Bab 46 ǁ Mimpi dan Cinta yang Terbunuh

9.8K 1K 56
                                    

Jadi benar, kamu adalah sosok kakak yang Valerie ceritakan, batin Haikal sebelum menoleh pada Radit yang tidak lepas menatap Valerie. Pantas saja Valerie tidak pernah menyebutkan nama seorang Radit Pranaja karena tahu hal ini akan terjadi.

Perkataan Radit layaknya vonis mati bagi Valerie. Ruangan pun menjelma menjadi tempat penyiksaan. Radit memberikan kepiluan lebih parah daripada ketika Valerie tahu tentang taste disorder-nya sekitar tiga tahun lalu. Sebab, dulu harapan untuk dapat terjun di dapur dan menjadi chef sungguhan tidak sebesar sekarang.

Rasanya begitu menyakitkan dan pedih ketika harapan besar yang sudah digenggam dan mulai menjadi kenyataan harus lenyap begitu saja. Bagaikan beribu jarum tajam menancap hati dengan cepat. Membuat darah yang sudah menyatu dengan aliran harapan tersebut mengucur deras tanpa arti.

"Saya memberi dua pilihan, buat surat pengunduran diri sekarang juga atau saya buatkan surat pemecatan dan besok kamu tidak bekerja di sini lagi," ancamnya.
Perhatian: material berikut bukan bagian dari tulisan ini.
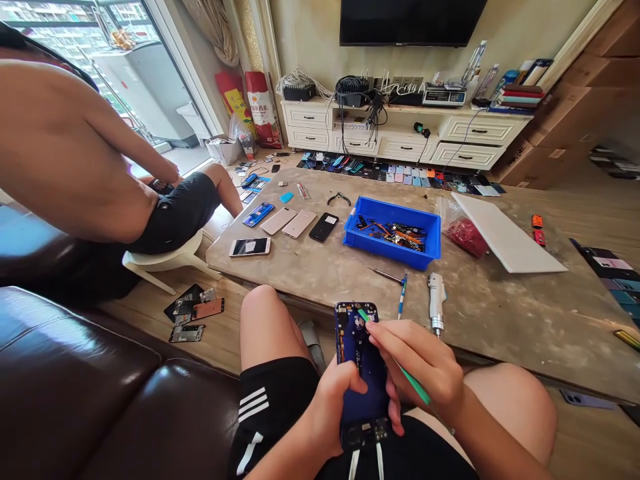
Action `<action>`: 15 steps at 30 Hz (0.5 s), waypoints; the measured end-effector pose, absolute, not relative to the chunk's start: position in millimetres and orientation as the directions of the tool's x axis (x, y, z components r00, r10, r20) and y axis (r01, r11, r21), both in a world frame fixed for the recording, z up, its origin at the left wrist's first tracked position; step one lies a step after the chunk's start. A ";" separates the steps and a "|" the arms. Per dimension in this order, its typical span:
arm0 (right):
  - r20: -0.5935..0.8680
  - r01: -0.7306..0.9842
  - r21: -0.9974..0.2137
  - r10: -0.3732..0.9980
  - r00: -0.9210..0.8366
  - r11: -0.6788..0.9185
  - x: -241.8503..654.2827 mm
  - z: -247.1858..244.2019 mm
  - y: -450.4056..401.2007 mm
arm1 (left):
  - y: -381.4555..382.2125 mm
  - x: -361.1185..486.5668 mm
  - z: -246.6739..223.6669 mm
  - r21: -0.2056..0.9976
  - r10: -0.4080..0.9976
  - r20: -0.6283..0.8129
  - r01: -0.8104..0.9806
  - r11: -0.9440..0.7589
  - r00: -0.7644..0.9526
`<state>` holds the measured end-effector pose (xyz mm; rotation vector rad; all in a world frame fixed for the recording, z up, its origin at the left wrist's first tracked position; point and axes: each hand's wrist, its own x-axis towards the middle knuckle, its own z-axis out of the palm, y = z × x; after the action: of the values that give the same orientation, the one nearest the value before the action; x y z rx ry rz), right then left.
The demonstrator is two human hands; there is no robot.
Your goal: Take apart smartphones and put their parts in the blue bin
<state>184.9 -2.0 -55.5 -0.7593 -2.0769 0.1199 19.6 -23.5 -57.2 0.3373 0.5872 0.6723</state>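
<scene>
Phone (369, 363) in L fingers (395, 405), green tool (414, 385) in R fingers (393, 329) prob. touching it.

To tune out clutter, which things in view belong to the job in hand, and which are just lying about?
Job in hand:
opened phone, in the left hand
green tool, in the right hand
probably the electric screwdriver

Seemingly lying about:
white board
stacked books
bag with red contents
</scene>
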 end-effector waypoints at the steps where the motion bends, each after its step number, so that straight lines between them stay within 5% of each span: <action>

Tidak dipungkiri apa yang Radit katakan membuat ketiganya membelalak spontan.

"Radit?" Haikal coba menahan gertakan. Tidak percaya dengan mulut tajam teman satu fakultas kakaknya itu.

Valerie tidak sanggup bersuara. Mulutnya yang menganga hanya bergerak-gerak antara karena getaran tangis dan ingin mengatakan sesuatu, tetapi lidah kelu. Ia meremas apron untuk menyalurkan kekesalan pada diri sendiri karena begitu tidak berdaya.

"Haikal, dia tidak bisa merasakan makanan apa pun! Dia pegawai cacat dan aku tidak bisa menerimanya," sarkasnya. Tidak peduli orang itu adalah adik kandung sendiri.

Valerie menguatkan diri untuk berdiri. Haikal yang melihatnya pun membantu dengan menopang lengan kirinya. Setelah kedua kaki lemasnya berhasil tegak, ia memperhatikan wajah berahang kokoh berselimut kebencian itu.

"Tapi tidak seharusnya ucapanmu seperti itu, Dit," sahutnya dingin. "Keadaan tidak membuat kinerja Valerie buruk. Buktinya, dia mempunyai skill memadai sebagai chef."

Radit memicing. Meneliti raut wajah dan intonasi bicara, ia curiga. "Kamu sudah tahu ini?"

"Ya." Haikal tanpa pikir panjang menjawab.

Radit mendengkus kesal diiringi seringai. Ia mulai menyalurkan pancaran pertentangan lewat tatapan dan mengangguk pelan tanda mengerti apa yang perlu segera dilakukannya.

"Apa Anda juga mengetahuinya, Chef?" selidik Radit tanpa mengalihkan arah pandang pada Haikal.

Haikal dan Gauzan saling melempar tatap. Haikal memberi isyarat tegas lewat mata untuk menyangkal.

"Saya sebenarnya juga terkejut karena selama ini kinerja Valerie terli-"

Radit tidak ingin mendengar lebih lanjut karena merasa cukup dengan jawaban itu. "Bisa tinggalkan kami bertiga, Chef?"

Gauzan yang tahu akan perangai Radit jika sudah memberi titah pun menurut tanpa bantahan. Ia tidak dapat berbuat apa-apa meskipun sebenarnya ingin membantu.

Jika saja orang yang Valerie dan Haikal hadapi bukan Radit, gadis itu akan berada di lini depan untuk menangani masalah ini. Ya, meskipun Haikal telah mengatakan ingin bertanggung jawab penuh. Namun nyatanya, yang sedang mereka hadapi bukanlah orang sembarangan, apalagi diperkuat dengan fakta bahwa Radit adalah kakak kandung Valerie.

Dengan menyunggingkan smirk, Radit memasukkan tangan kiri di saku celana suit-nya sementara sebelah kanan menunjuk Haikal. "Aku curiga satu hal. Kenapa orang sepertimu mau melakukan hal berisiko untuknya? Huh! Padahal, kamu menetang keras dan tidak suka ada chef perempuan di dapur, tapi sekarang kamu justru terlihat mau mempertahankannya. Apa aku salah?"